Zofran Musculoskeletal Defects

Zofran Musculoskeletal Defects
Treatment with Zofran in the early month of pregnancy may increase the risk that a baby will be born with major birth defects. These may include musculoskeletal defects that affect the development of muscle and bone in a baby’s skull, trunk and limbs.

A Zofran Birth Defects Lawyer Can Help

The Zofran birth defects practice group at Bernstein Liebhard LLP is now evaluating legal claims on behalf of families whose children were born with serious congenital abnormalities following pre-natal exposure to this widely-used anti-nausea drug. If you would like to learn more, please contact our office at (888) 994-5118 to speak with a member of our legal staff.

Zofran Birth Defects News

The U.S. Food & Drug Administration (FDA) has placed Zofran in Pregnancy Category B, which indicates that its impact on a developing pregnancy has not been well-studied. The drug is currently not approved to treat pregnancy-related nausea and vomiting. However, an analysis published in the American Journal of Obstetrics and Gynecology in 2014 suggested that as many as one million U.S. women annually have been prescribed Zofran or a generic equivalent for this off-label indication.

Recently, a growing number of reports and studies have raised concerns that first trimester exposure to Zofran might be linked to the development of serious congenital abnormalities in infants.

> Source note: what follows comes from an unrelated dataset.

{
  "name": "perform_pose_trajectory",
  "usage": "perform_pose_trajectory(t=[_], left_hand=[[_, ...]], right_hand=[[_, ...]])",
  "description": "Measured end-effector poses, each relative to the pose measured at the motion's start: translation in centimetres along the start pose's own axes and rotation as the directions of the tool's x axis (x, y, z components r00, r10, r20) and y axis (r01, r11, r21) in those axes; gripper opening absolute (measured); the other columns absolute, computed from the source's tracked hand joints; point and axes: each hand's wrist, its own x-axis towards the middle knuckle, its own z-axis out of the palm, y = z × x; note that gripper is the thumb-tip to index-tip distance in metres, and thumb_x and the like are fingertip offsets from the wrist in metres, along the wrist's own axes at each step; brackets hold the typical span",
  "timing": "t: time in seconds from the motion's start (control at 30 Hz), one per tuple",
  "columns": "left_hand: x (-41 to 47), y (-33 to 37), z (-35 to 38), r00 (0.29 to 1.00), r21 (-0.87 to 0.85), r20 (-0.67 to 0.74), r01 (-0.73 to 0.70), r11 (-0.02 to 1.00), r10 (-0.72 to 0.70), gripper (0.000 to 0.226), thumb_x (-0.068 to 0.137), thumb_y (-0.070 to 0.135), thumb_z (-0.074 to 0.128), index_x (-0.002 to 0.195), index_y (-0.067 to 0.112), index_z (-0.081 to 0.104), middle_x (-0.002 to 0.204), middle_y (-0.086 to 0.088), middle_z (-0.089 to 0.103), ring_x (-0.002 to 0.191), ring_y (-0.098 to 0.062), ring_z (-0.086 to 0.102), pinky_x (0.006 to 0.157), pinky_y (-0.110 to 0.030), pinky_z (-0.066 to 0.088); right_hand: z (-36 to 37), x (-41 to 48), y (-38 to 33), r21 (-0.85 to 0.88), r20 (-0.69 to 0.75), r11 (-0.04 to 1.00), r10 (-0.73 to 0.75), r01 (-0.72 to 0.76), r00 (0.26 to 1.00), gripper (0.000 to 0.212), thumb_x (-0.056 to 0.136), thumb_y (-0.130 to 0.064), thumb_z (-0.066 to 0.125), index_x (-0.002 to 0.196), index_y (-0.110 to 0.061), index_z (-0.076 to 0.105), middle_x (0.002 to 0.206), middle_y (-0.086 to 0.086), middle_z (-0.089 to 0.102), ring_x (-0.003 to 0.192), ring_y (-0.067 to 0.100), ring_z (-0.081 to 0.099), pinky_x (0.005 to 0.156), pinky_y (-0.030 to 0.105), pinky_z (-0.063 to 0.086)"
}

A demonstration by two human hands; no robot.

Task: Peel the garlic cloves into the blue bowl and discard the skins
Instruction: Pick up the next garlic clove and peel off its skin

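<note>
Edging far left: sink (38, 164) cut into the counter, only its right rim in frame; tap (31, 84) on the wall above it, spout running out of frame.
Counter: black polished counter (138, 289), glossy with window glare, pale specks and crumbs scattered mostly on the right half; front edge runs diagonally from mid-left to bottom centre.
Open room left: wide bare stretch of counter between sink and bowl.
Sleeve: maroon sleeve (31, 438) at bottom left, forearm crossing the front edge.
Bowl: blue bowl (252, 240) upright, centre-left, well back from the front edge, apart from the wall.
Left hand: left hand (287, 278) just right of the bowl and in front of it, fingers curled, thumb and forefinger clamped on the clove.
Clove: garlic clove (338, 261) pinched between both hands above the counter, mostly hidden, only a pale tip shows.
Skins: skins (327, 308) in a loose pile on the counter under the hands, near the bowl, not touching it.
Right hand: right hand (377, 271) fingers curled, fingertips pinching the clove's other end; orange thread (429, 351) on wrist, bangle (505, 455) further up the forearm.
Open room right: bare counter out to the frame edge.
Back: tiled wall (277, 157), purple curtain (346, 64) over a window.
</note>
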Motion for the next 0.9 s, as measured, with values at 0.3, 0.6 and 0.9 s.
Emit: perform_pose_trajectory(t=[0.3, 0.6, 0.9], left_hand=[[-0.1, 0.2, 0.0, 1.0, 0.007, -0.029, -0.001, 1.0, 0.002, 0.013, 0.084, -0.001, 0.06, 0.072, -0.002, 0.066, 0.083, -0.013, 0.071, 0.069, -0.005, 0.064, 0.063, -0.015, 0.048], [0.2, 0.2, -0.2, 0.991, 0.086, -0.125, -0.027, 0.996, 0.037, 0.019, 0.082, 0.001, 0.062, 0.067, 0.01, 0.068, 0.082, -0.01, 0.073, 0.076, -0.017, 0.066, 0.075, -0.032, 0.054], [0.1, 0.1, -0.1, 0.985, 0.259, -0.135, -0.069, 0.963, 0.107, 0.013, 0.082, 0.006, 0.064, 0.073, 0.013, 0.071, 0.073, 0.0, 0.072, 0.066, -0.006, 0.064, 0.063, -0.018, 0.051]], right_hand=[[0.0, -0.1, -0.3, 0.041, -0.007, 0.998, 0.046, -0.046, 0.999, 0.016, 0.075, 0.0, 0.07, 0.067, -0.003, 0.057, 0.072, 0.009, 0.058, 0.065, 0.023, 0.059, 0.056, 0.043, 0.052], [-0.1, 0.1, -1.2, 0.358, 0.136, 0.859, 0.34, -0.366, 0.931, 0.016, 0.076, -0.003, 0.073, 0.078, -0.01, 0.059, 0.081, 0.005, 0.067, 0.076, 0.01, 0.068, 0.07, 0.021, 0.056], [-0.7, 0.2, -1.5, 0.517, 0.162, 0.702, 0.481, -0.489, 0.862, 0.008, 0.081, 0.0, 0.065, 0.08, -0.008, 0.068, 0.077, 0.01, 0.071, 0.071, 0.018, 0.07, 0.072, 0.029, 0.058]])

  • 2006: Hong Kong researchers found evidence that Zofran can cross the human placental barrier.
  • November 2011: Research published in Birth Defects Research linked Zofran to a 2.4-fold increased risk of cleft palate.
  • 2013: Researchers looking at 900,000 pregnancies included in a Danish health registry concluded that children born to women who took Zofran during the first trimester were 30% more likely to develop a major birth defect.
  • 2014: A Toronto Star investigation uncovered instances of babies born with mouth deformities, heart murmurs, atrial septal defects and other congenital abnormalities where ondansetron was the suspected cause.
  • December 2014: Research appearing in Reproductive Toxicology found that pre-natal exposure to Zofran was associated with double the risk of septal heart defects, including atrial septal defects and ventricular septal defects.

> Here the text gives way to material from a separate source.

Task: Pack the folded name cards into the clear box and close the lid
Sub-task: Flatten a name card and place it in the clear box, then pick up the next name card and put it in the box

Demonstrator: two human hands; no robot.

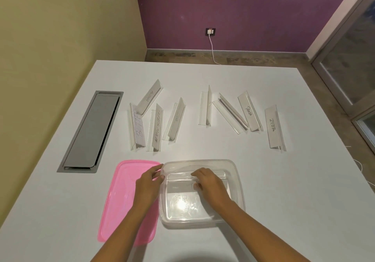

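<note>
Early packing: the right hand (210, 184) pinches one folded white name card (178, 188) in its fingers (195, 185) inside the clear plastic box (239, 182), the left hand (149, 182) gripping its rim; next, I judge, release and fetch another from the worktop (284, 190).

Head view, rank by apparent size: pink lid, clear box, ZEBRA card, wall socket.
1. pink lid and clear box: look alike, not ranked.
2. ZEBRA card.
3. wall socket: smallest, but also farthest from the camera.
</note>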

What are Musculoskeletal Defects?

Musculoskeletal defects are birth defects of the bones and/or muscles that affect the skull, face, spine, hips, legs and feet. These congenital malformations may cause an abnormal appearance or inhibit the normal function of the affected body part.

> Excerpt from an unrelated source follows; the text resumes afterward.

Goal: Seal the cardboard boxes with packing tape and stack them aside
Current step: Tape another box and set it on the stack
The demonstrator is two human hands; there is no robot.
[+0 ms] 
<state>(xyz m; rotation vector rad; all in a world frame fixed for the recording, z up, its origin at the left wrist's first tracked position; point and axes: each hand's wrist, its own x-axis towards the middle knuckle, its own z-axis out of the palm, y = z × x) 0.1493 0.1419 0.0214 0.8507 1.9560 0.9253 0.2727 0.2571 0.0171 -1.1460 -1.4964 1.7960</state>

Zofran musculoskeletal defects may include:

  • Facial Defects: The most common facial defects include cleft lip and cleft palate, where the tissue in a baby’s lip or mouth fails to fuse.
  • Joint and Limb Defects: These musculoskeletal defects include missing or deformed bones in the hands, arms or legs.
  • Developmental Dysplasia of the Hip: This abnormality occurs when the hip joint fails to develop normally.
  • Club foot: The foot and ankle are twisted out of shape or position. This defect often occurs when the bones of the leg or foot or the muscles of the calf are underdeveloped.

Zofran Lawsuit Updates

As of November 2015, more than 100 Zofran birth defects lawsuits had been filed in courts around the U.S., including a number that involve musculoskeletal defects. The majority of these cases have been consolidated in a multidistrict litigation that is now underway in the U.S. District Court, District of Massachusetts. Plaintiffs accuse GlaxoSmithKline of failing to warn patients of the potential for Zofran to cause birth defects. They also allege that the drug maker aggressively promoted Zofran as a treatment for morning sickness, even though the medication has never been proven safe and effective for this purpose. Read More.

Learn More about the Zofran Litigation

You may be eligible to join the Zofran litigation if your child was born with a musculoskeletal defect following pre-natal exposure to this medication. To arrange for free, no-obligation review of your case, please contact Bernstein Liebhard LLP at (888) 994-5118.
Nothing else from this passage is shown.